Die Deutschen. Wo liegt das Problem? — Andreas Durisch in FACTS
Juni 3rd, 2010(reload vom 8.02.07)
Im Editorial zur letzten FACTS Ausgabe im Februar 2007 schreibt der damalige Chefredaktor Andreas Durisch über die Deutschen in der Schweiz:
„Die Deutschen. Wo liegt das Problem? Wir bewundern ihre Dichter, wir achten ihre Denker.“
Und schon geht das Problem los. Ihre Dichter? Ihre Denker? Sind Goethe, Schiller, Lessing, Fontane, Keller oder Gotthelf nicht als Dichter in der gemeinsamen deutschen Sprache daheim? Gehört Kant, Hegel und Luther den Deutschen und Zwingli oder Calvin den Schweizern? Von Einstein fangen wir lieber gar nicht erst an. Ach ja, und wem gehört eigentlich Hermann Hesse? Der wurde als Deutscher geboren und starb als Schweizer. Etwas, dass Thomas Mann nicht gelang, denn ihn haben die Schweizer zwar als Emigrant geduldet, aber als Bürger nicht gewollt, aus Furcht vor Repressionen durch Nazideutschland. Bleiben wir doch lieber bei der Sprache dieser Dichter, die „gehört“ niemanden, die verwendet jeder der kann und will.

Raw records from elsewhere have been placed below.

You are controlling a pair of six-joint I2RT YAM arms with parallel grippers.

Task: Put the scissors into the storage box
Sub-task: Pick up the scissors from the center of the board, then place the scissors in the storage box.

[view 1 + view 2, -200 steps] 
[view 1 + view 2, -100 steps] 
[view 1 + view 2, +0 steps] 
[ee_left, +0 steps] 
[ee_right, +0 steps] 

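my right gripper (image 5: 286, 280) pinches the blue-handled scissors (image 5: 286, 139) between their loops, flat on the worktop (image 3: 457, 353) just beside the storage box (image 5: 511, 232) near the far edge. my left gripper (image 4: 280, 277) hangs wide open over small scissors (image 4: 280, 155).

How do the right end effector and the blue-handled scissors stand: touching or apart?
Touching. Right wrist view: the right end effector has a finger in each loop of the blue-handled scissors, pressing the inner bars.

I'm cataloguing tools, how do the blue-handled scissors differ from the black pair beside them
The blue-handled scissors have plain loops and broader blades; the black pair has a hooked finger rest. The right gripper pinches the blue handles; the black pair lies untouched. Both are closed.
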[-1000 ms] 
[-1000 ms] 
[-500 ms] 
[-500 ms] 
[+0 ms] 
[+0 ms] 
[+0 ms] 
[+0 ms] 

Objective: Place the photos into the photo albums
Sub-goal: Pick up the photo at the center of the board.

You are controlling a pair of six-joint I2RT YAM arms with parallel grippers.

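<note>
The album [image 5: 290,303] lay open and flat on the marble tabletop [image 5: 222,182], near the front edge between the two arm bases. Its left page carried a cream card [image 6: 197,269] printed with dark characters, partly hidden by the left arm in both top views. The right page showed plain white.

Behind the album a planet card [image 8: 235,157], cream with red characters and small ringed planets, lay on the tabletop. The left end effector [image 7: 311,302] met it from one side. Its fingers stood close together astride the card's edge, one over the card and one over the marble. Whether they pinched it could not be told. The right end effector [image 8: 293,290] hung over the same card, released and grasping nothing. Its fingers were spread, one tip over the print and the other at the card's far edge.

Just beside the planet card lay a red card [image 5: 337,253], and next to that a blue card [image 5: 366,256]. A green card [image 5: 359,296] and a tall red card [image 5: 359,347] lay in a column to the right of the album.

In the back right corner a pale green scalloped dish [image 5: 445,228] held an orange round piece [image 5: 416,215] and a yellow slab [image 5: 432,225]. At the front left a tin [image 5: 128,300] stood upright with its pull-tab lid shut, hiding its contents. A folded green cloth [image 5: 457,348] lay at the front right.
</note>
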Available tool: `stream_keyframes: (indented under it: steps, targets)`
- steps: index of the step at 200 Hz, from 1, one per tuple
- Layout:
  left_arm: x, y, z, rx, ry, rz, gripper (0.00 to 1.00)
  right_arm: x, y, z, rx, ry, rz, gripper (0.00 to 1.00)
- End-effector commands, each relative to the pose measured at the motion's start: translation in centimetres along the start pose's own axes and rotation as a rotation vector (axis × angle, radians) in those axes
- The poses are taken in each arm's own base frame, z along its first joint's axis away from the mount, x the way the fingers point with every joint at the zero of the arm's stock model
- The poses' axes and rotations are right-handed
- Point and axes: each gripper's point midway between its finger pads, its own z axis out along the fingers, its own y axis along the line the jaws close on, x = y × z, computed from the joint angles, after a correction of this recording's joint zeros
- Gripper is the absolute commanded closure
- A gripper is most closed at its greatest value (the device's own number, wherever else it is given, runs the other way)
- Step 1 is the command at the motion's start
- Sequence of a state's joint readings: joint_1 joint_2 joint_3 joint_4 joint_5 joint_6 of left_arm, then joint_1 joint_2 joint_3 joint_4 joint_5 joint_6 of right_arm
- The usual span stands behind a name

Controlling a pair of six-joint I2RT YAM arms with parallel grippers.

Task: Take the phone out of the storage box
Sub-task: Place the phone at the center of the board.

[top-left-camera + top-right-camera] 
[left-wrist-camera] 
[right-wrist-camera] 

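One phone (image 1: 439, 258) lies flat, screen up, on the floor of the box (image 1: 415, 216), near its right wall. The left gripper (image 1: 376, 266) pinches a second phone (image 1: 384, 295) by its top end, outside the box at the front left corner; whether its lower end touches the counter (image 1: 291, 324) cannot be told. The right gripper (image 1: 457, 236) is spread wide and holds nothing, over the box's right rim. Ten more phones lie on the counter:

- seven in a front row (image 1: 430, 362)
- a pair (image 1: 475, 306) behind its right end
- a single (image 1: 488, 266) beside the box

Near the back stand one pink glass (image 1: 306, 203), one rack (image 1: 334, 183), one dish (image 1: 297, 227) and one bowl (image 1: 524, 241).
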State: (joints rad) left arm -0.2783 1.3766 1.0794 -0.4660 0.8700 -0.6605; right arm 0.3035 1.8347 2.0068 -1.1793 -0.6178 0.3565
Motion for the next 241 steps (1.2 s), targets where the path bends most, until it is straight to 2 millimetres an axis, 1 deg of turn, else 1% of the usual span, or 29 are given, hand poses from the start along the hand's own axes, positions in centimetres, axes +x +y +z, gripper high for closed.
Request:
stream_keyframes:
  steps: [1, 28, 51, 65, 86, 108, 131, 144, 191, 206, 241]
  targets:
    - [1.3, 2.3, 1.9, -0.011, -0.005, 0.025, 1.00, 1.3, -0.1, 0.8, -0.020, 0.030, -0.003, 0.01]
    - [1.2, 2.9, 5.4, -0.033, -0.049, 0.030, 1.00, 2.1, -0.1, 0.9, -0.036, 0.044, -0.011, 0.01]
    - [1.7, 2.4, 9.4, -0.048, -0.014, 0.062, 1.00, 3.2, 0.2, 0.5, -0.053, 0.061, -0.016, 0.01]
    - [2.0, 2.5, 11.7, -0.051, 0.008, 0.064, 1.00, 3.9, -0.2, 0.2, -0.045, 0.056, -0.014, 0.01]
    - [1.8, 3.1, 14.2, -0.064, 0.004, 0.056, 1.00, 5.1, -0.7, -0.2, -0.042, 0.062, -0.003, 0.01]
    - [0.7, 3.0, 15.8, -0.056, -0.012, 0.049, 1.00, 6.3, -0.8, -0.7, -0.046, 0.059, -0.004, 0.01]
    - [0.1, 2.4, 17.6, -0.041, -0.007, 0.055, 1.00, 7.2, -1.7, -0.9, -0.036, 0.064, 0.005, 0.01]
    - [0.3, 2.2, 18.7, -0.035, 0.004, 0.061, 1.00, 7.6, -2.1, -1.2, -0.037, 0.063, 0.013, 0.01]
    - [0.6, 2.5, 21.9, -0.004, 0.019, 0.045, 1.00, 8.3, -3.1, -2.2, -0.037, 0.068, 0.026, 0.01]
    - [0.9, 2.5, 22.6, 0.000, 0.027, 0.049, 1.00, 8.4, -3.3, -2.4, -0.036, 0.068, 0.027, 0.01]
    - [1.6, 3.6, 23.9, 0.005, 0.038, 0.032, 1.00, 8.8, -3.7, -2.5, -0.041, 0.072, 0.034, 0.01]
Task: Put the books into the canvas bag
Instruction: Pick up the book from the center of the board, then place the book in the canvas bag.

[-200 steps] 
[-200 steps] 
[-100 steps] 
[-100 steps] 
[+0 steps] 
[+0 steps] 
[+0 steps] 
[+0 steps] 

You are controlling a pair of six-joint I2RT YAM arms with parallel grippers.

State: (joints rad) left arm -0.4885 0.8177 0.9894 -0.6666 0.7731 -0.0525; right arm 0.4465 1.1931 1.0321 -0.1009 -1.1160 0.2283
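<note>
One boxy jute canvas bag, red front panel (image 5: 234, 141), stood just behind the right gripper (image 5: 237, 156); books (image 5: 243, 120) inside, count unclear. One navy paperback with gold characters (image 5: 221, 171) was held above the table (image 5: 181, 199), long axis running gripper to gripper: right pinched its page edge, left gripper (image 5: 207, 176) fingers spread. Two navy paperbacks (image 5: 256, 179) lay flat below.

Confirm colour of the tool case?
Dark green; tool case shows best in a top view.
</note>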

„Sie bauen unsere bevorzugten Autos, sie haben eine Bundesliga. Berlin ist hip. Günther Jauch der beste Quizmaster“.
Gefahren wird in der Schweiz alles, auch Renault und Fiat und jede Menge Japaner. Der Automarkt ist international und gleichmässig aufgeteilt in der Schweiz. Auch im Schweizer Fussball wird Geld verdient, und wenn Berlin hip ist, dann ist Zürich angesagt. Und was Günther Jauch angeht, nun, es gibt genügend hochkarätige Schauspieler wie Bruno Ganz oder Showtalente wie Kurt Felix, die da einen gesunden Ausgleich liefern.
„Mal abgesehen vom Streit um die Nordanflüge auf Zürich-Kloten hat sich unser Verhältnis zu den Nachbarn in den letzten zwei Jahrzenten merklich entspannt. Jetzt ist eine neue Konflikzone am Entstehen. Die deutschen Zuwanderer führen inzwischen die Immigrationsstatistik an — vor den Portugiesen und den Ex-Jugoslawen. Allein im Jahr 2005 zogen gut 20 000 Menschen au dem grossen Kanton in die Schweiz.“
Tschuldigung, ist das mit dem „grossen Kanton“ eigentlich noch ein Witz in der Schweiz oder bereits eine Tatsache, ein feststehende Redewendung, die man ohne mit der Wimper zu zucken von sich gibt? Für mich ist es ein Selbstläufer wie die berüchtigte Steigerung bei „in keinster Weise“, von der jeder weiss, dass sie falsch ist, die aber durch andauerndes Wiederholen irgendwann im Duden als korrekt aufgeführt sein wird.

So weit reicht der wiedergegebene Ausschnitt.